Hausarbeit 2015 17 Seiten

Germanistik - Linguistik

Leseprobe

Inhaltsverzeichnis

1. Einleitung

A: Theoretischer Teil

2. Textsorte und Textsortenbestimmung

3. Textsortendifferenzierung nach Brinker

4. Textsorte Kontaktanzeige
4.1 Struktur von Kontaktanzeigen
4.2 Funktion von Kontaktanzeigen

B: Empirischer Teil

5. Analyse von Kontaktanzeigen nach Brinker
5.1 Kontaktanzeige 1
5.2 Kontaktanzeige 2
5.3 Zusammenfassung

6. Fazit

7. Quellen- und Literaturverzeichnis

Anhang

Abbildungen

1. Einleitung

Kontaktanzeigen stehen nicht für die übliche Kommunikation, aber auch hier findet eine Art Dialog statt. Eine Person beschreibt sich selbst und versucht, bestimmte Personen anzusprechen. Kontaktanzeigen sind häufig Untersuchungsgegenstand auf etwaigen wissenschaftlichen Disziplinen. Es wird der Wandel von Rollen und Werten untersucht auf der soziologischen Ebene, nicht minder werden die Geschlechtsstereotypen und die Partnerwahl analysiert. Auch aus sprachwissenschaftlicher Sicht stellen Heirats- und Kontaktanzeigen einen interessanten Untersuchungsgegenstand dar und werden als Exemplare einer Textsorte analysiert und beschrieben.

Diese Seminararbeit untersucht die Kontaktanzeigen und versucht zwei spezielle aus den Printmedien zu analysieren, um so Gemeinsamkeiten und Eigenschaften darzulegen. Sie gliedert sich in eienn theoretischen Teil, indem die Theorien von Gansel, Riemann und Brinker aufgezeigt werden, und einem empirischen Teil, indem zwei spezielle Kontaktanzeigen auf dieser Basis analysiert werden können. Dabei wird zuerst eine Bestimmung der Textsorte vollzogen, indem zu klären ist, was ein Text zum Text macht. Ferner wird speziell auf die Textsortendifferenzierung von Brinker eingegangen und diese theoretisch erläutert, um später eine Analyse dieser Grundlage durchführen zu können. In einem weiteren Kapitel wird der Begriff Kontaktanzeige näher definiert und welche Strukturen und Funktion sie hat. Desweiteren folgt eine Analyse anhand zwei selbst ausgewählter Kontaktanzeigen. Es wurde bewusst auf diese Zurückgegriffen, da diese nicht typisch sind.

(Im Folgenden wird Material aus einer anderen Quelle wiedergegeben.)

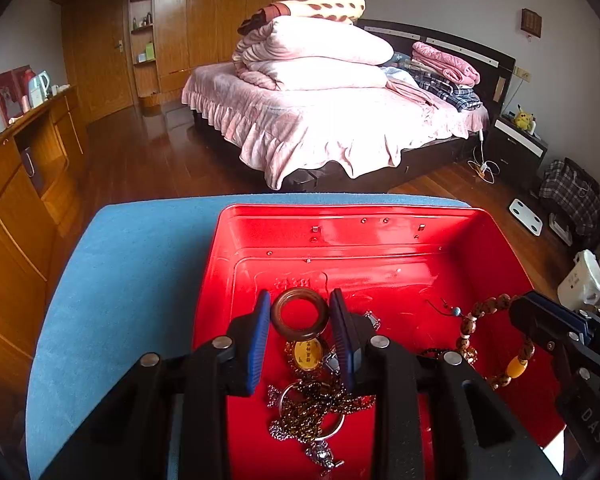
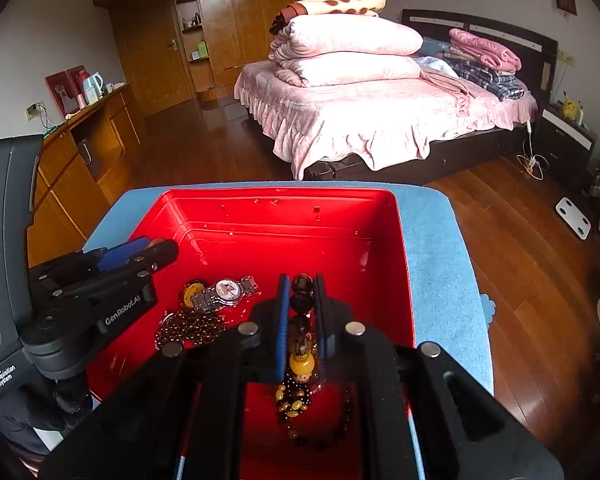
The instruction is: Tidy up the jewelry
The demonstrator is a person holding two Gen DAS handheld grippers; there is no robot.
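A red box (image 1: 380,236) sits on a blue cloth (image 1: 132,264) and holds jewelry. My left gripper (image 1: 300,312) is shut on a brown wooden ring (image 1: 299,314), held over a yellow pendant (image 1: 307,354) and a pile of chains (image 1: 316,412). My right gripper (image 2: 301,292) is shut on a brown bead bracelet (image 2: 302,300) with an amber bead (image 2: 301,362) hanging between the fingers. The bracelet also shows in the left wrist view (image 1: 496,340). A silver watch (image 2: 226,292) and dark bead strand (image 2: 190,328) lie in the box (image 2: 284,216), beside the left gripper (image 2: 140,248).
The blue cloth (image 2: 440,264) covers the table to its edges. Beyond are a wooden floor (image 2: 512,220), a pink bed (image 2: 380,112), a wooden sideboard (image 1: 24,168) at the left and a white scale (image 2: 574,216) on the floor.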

Zur Analyse von Kontaktanzeigen gibt es ausreichend Literatur, speziell auch für die Thematik der Textsortenanalyse. Basis bilden hier die Werke von Gansel/ Jürgens, Riemann und Klaus Brinker. Die Arbeit schließt mit einer kurzen Zusammenfassung und einer Auswertung der Analysen.

A: Theoretischer Teil

2. Textsorte und Textsortenbestimmung

Beschäftigt man sich mit dem Begriff ‚Textsorte‘, so erfordert es zu klären, was und wann ein Text ein Text ist. Hierzu gibt es zahlreiche Forschungen auf sprachwissenschaftlicher und linguistischer Untersuchung. Ein Text ist nicht nur eine Aneinanderreihung inhaltlich aufeinander bezogener Sätze, da ein ÄText“ eine begrenzte Folge von sprachlichen Zeichen, die in sich kohärent ist und die als Ganzes eine erkennbare kommunikative Funktion signalisiert bezeichnet.1 In der Textlinguistik werden diese Bedingungen, die einen Text zu einem Text machen, als Textualität bezeichnet. Dennoch ist jeder Text auch ein Repräsentant einer bestimmten Textsorte.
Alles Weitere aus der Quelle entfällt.